Speaking at the same opening plenary session, “Fairtrade and Trade Unions: Two Movements, One Purpose?”, at the Swedish Trade Union Confederation (LO) conference, Magdalena Streijffert, secretary general of Fairtrade Sweden, said the Swedish branch had 46 member associations of which 11 were trade unions. LO founded Fairtrade Sweden and was still its partial owner.
Streijffert said one tangible example of how this partnership had worked was the creation of 17 ‘Fairtrade cities’ in Sweden, something she said had only been made possible by pressure from trade unionist members of their steering groups.
Harriet Lamb told the audience of Fairtrade and trade union representatives this Swedish model could be applied on a global scale.
Fairtrade International now comprises 19 national Fairtrade organisations covering 24 countries.
“The question is how can we take that level of close collaboration that you’ve achieved here in Sweden to all our work throughout the world, because it’s absolutely clear that we do share a vision and a mission and we need to think about how we can better support each other to make progress. Surely both movements are based on organisation to deliver justice for smallholders and workers through collective empowerment.”
Lamb said this was challenging given both movements were “very noisy and very democratic”.
Peter Gaynor of Fairtrade Ireland spoke of his branch’s strategy to align with the trade unions, something he called a “new departure point”.
He said that the movements were united by common values and beliefs. “All of us I’m sure believe that all human beings are born equal. Human beings are equally deserving of human rights and respect. That sounds like that’s so kindergarten that we don’t need to say it. But of course we do need to say it because in our working lives and in our day-to-day jobs we butt up against big business and all kinds of problems and difficulties.”
Ron Oswald, general secretary of trade union network IUF, said despite political pressure and even violence, movements like Fairtrade and workers' unions would prevail because of their strong sense of values, which would “transcend greed and the markets”.
However, he added that legitimate differences had also come up in this process, citing Fairtrade International’s decision to stick with its original structure that aimed to help poor smallholders, whilst opening its certification doors to major players like Nestlé.

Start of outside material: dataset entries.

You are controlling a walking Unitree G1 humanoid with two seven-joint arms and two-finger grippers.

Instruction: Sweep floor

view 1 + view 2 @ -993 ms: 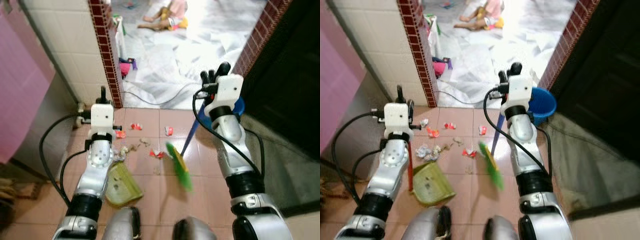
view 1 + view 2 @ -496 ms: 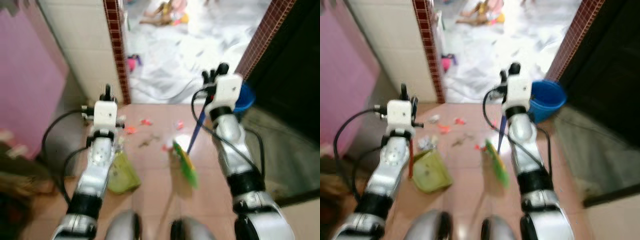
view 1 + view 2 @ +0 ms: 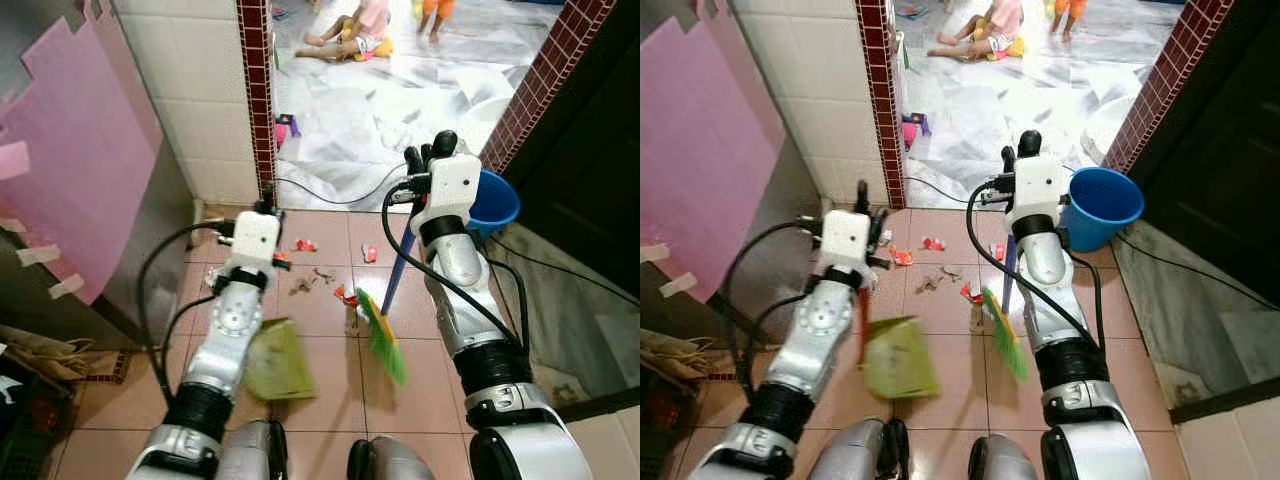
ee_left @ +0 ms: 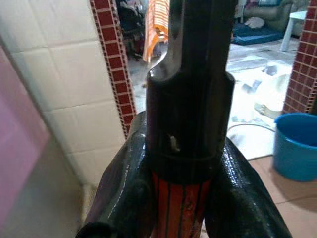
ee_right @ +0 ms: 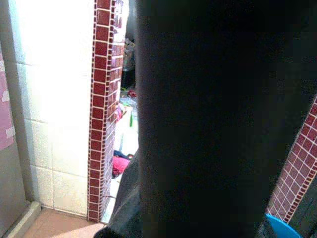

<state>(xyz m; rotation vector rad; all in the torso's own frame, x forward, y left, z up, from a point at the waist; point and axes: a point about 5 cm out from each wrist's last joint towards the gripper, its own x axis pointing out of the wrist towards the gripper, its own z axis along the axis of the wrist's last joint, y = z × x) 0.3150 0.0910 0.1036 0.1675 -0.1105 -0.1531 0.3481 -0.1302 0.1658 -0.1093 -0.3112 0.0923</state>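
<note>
The right end effector (image 3: 430,158) is closed on the blue broom handle (image 3: 396,272), its green bristles (image 3: 382,335) just beside the scraps (image 3: 345,295). The left end effector (image 4: 171,188) clamps the dustpan (image 3: 898,358) handle. A hard stroke could scatter litter past the pan, I reckon. The left wrist view shows that clamp close.

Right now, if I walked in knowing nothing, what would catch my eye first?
Two silver arms stand over a pink tiled floor: the right gripper holds a broom with green bristles, the left gripper a yellow-green dustpan. Bits of red and white litter lie scattered ahead of them. Beyond, a blue bucket sits by the doorway, and people are on the bright floor of the next room.
</note>
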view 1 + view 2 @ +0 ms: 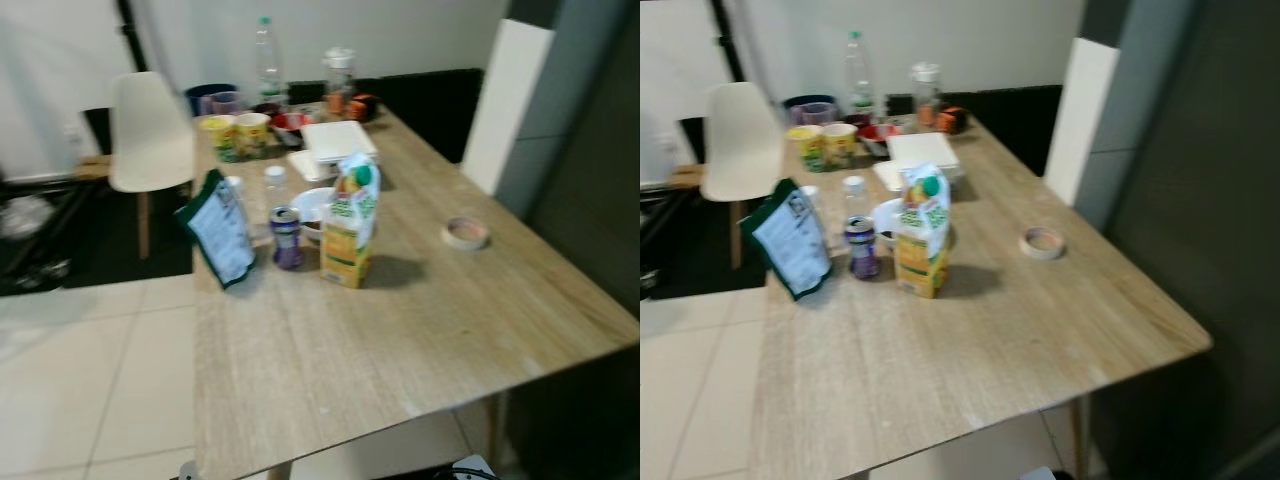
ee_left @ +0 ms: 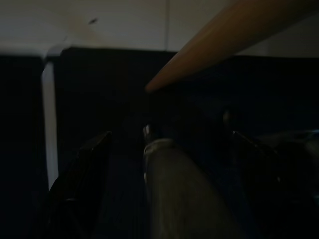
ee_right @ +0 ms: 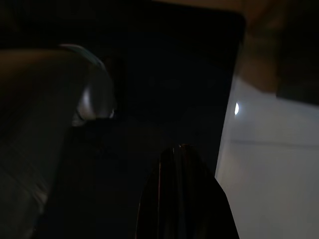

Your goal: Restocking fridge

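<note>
Both head views were soft with blur, so no writing on any package could be read. The juice carton stood upright on the wooden table, long axis vertical, its gabled top pointing up; green and orange printing showed but no legible brand. Just beside it at nine o'clock stood a small purple can, also upright, and farther toward nine o'clock a dark green pouch leaned tilted, its pale label unreadable. A white bowl was partly hidden behind the carton. A roll of tape lay flat at three o'clock from the carton, well apart. At the table's far end, toward twelve o'clock, stood a clear bottle, two yellow cups and a white box, with smaller items too blurred to name. A white chair stood off the table's left side.

The left wrist view was very dark; the left gripper showed two black fingers spread apart, grasping nothing. In the right wrist view the right gripper was a dark shape, and I could not tell its state.
</note>
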Robot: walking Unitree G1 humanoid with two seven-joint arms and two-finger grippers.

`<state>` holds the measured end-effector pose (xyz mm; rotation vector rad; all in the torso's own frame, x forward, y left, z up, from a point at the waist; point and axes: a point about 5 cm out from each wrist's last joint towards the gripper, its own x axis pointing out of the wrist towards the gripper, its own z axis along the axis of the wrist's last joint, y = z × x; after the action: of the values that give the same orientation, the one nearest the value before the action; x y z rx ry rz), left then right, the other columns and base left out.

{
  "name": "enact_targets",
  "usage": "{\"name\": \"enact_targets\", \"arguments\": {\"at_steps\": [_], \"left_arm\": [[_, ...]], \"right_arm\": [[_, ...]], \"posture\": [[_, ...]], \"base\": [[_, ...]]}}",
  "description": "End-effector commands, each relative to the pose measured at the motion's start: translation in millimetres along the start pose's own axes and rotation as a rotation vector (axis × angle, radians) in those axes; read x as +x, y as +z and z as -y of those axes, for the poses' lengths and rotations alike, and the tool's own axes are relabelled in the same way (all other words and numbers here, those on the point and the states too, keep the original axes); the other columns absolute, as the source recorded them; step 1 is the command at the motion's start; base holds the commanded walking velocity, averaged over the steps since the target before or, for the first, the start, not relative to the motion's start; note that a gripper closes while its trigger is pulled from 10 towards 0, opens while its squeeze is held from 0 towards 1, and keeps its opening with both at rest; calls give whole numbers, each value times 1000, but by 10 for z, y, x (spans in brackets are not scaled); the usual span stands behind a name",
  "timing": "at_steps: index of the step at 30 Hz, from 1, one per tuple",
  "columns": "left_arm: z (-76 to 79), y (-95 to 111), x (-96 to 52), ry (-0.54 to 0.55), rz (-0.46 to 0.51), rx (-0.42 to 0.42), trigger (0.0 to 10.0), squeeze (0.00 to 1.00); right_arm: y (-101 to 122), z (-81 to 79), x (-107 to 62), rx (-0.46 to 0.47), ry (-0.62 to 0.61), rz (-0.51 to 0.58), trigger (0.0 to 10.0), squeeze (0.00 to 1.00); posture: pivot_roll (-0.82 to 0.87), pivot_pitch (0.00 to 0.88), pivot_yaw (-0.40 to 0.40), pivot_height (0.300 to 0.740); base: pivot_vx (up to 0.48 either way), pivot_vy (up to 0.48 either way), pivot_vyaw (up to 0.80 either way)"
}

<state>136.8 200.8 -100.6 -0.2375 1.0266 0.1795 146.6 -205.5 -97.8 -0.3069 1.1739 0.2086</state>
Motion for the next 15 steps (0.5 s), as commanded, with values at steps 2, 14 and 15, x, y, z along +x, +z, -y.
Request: {"name": "enact_targets", "arguments": {"at_steps": [2, 14, 15], "left_arm": [[-114, 11, -17, 57, 11, -25, 10000, 0], [-745, 249, -160, 407, 158, -358, 10000, 0], [-831, 321, -188, 441, 196, -408, 10000, 0]], "right_arm": [[8, -2, 1, 10, -4, 9, 10000, 0], [9, 6, 0, 10, -6, 10, 10000, 0], [8, 5, 0, 10, -6, 10, 10000, 0]], "posture": [[-90, 0, 13, 740], [-87, 0, 12, 740], [-87, 0, 12, 740]], "base": [[0, 0, 0], [0, 0, 0], [0, 0, 0]]}}
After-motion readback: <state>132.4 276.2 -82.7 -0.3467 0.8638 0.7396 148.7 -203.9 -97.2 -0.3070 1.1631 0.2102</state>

“We all carry a shared responsibility to do all we can to make this work. But if we share a common purpose, why on occasions do we feel the need to raise legitimate concerns, sometimes from us to Fairtrade and sometimes from Fairtrade to us?”
He said honest further debate behind closed doors was needed, adding: “I personally think the Fairtrade model has been challenged by the transition it’s made from its original model, its original mission – largely, as I always understood it, one focused on small and disadvantaged producers – to a model seeking to certify far greater volumes in areas where production is often linked to producers who cannot really be described as disadvantaged. I never think of Nestlé or a major plantation owner as a disadvantaged producer.”
He also raised the importance of building relationships with smallholders through the affirmation of local connections, without which he said it was impossible to truly gauge the situation on the ground as workers would be reluctant to talk openly with an outsider.
Fairtrade Ireland’s Gaynor said: “We recognise that for the prior 20 years we have been working in a smallholder way of working. […] It’s taken us a long time to learn that if we want to work with and alongside workers and trade unions then we need a completely different way of working.”
Discussing the issue of on-the-ground relationships, Lamb said: “We know that is something we haven’t given enough attention to until now in Fairtrade.”
She said neither the unions nor Fairtrade held the magic solution, but added it was key that both sat down and discussed such sticking points, or “hot spot” issues, together.
She used the analogy of an onion, saying addressing issues around fair trade was like peeling away a layer only to discover several more beneath.
A history of unionisation
Lamb said they had already seen real success stories in places like Colombia where unions on banana plantations had been highly organised in securing a living wage for workers. She said workers could secure the changes that were important to them with the help of both unions and Fairtrade.
She cited another example in the Dominican Republic where unions and Fairtrade had worked together to lobby the government to improve the situation of illegal largely Haitian migrants by issuing passports and the appropriate documents. “By working together we have begun to make some progress.”